L’autre jour il assistait à la conversation de deux ou trois jeunes gens assez sots, qui discutaient sur la religion et le gouvernement, et qui vinrent à tenir des propos irréligieux. (M. Howard de Howard est lui-même trop peu substantiel pour n’avoir pas de tendances au spiritualisme.) Cependant il se contenta de s’agiter sur sa chaise. On se mit ensuite à dire du mal du souverain ; M. Howard de Howard s’agita de nouveau sur sa chaise ; mais voilà que ces jeunes gens passèrent à l’aristocratie qu’ils n’épargnèrent pas davantage ; là-dessus ce diminutif de grand personnage (magni nominis umbra) ne put se contenir plus longtemps. Il se leva, lança un regard sévère aux jeunes gens interdits et leur tint ce discours : « Messieurs, je suis demeure assis en silence pendant que vous tourniez en dérision mon roi et que vous blasphémiez mon Dieu ; mais maintenant que vous attaquez l’aristocratie, je ne puis plus méconnaître vos intentions blessantes : Messieurs, c’est une insulte personnelle. »

— Dites-moi, Vincent, lui demandai-je après un instant de silence, avez-vous quelquefois rencontré, à Paris, un monsieur Thornton ?

— Thornton ? Thornton ? me dit-il, en ayant l’air de rappeler ses souvenirs ? Lequel ? est-ce Tom Thornton ?

— Je pense que ce doit être cela, lui répondis-je ; cet individu qui doit s’appeler Tom Thornton a le visage plein et coloré et porte une cravate à petits pois ; Tom, c’est cela, il doit s’appeler Tom !

— N’est-cc pas un individu entre vingt et trente ans, dit Vincent, un peu court, qui a les cheveux et les favoris roux ?

— Précisément, lui dis-je, est-ce que tous les Tom ne se ressemblent pas ?

— Ah ! dit Vincent, je le reconnais bien ; c’est un garçon adroit et habile, mais c’est un misérable. C’est le fils d’un intendant du Lancashire ; il a été élevé pour être procureur ; mais comme il avait de la gaîté et de l’entrain il devint le favori du maître de son père, une espèce de Mécène qui protégeait les joueurs de bâton, les joueurs et les jockeys. Dans cette maison il fit la connaissance de quelques personnes d’un rang distingué mais qui avaient les mêmes goûts que leur hôte : ces gens-là qui prennent la rudesse et la vulgarité de ses manières pour de l’honnêteté et ses proverbes prétentieux pour de l’esprit, l’admirent dans leur société.

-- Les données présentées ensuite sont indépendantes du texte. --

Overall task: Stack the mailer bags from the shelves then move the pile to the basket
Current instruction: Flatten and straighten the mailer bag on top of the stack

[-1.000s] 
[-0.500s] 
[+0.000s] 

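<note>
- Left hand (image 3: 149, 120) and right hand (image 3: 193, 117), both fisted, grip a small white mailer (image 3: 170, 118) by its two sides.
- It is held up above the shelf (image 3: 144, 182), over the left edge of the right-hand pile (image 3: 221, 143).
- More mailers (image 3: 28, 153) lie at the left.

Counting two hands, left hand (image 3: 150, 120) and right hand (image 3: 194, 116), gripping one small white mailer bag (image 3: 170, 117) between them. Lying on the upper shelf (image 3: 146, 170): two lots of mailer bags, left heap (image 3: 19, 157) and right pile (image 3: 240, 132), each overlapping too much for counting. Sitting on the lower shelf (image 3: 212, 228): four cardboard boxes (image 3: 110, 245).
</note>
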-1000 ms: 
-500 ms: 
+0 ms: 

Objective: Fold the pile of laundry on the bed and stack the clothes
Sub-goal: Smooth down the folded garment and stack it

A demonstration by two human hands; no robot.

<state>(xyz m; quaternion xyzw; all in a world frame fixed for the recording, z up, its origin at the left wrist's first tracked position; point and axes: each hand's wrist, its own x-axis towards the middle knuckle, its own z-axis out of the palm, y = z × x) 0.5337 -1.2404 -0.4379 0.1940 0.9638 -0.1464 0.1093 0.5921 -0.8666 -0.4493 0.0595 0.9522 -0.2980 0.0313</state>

C’est chez une de ces personnes que je l’ai vu. Je pense que depuis peu ses affaires se sont un peu gâtées ; quels que soient les motifs qui l’ont fait émigrer d’Angleterre à Paris (quelques abominations mal blanchies… quelques innocentes noirceurs, comme dit Charles Lamb en parlant des ramoneurs), je n’imagine pas quel métier il peut faire. Je croirais volontiers qu’il vient ici pour tâcher de gagner sa vie ; car partout où il y a des Anglais assez sots pour être dupes, il y a des Anglais assez fripons pour les exploiter.

— Assurément, lui dis-je, mais est-ce qu’il y a ici assez de sots pour nourrir les coquins ?

— Oui, parce que les coquins sont comme les araignées, ils se mangent les uns les autres, quand ils n’ont pas pu attraper autre chose. Or, Thornton ne risque rien, tant que subsistera la loi naturelle qui veut que les plus grands fourbes dévorent les plus petits, car il n’est pas possible de trouver un plus grand fourbe que lui… Si vous avez fait sa connaissance, mon cher Pelham, je vous conseille de faire attention à vous, car si l’on venait me dire plus tard qu’il ne vous a pas volé, mendié, ou emprunté de l’argent, j’aimerais autant croire que M. Howard de Howard est devenu gras et que M. Aberton a cessé d’être un imbécile. Et maintenant, noble Pelham, au revoir. Il est plus aisé d’être sage pour les autres que de l’être pour soi-même. »

  1. Les Chinois, considérant la boussole comme un don de Dieu, ont pour cet instrument un respect idolâtre.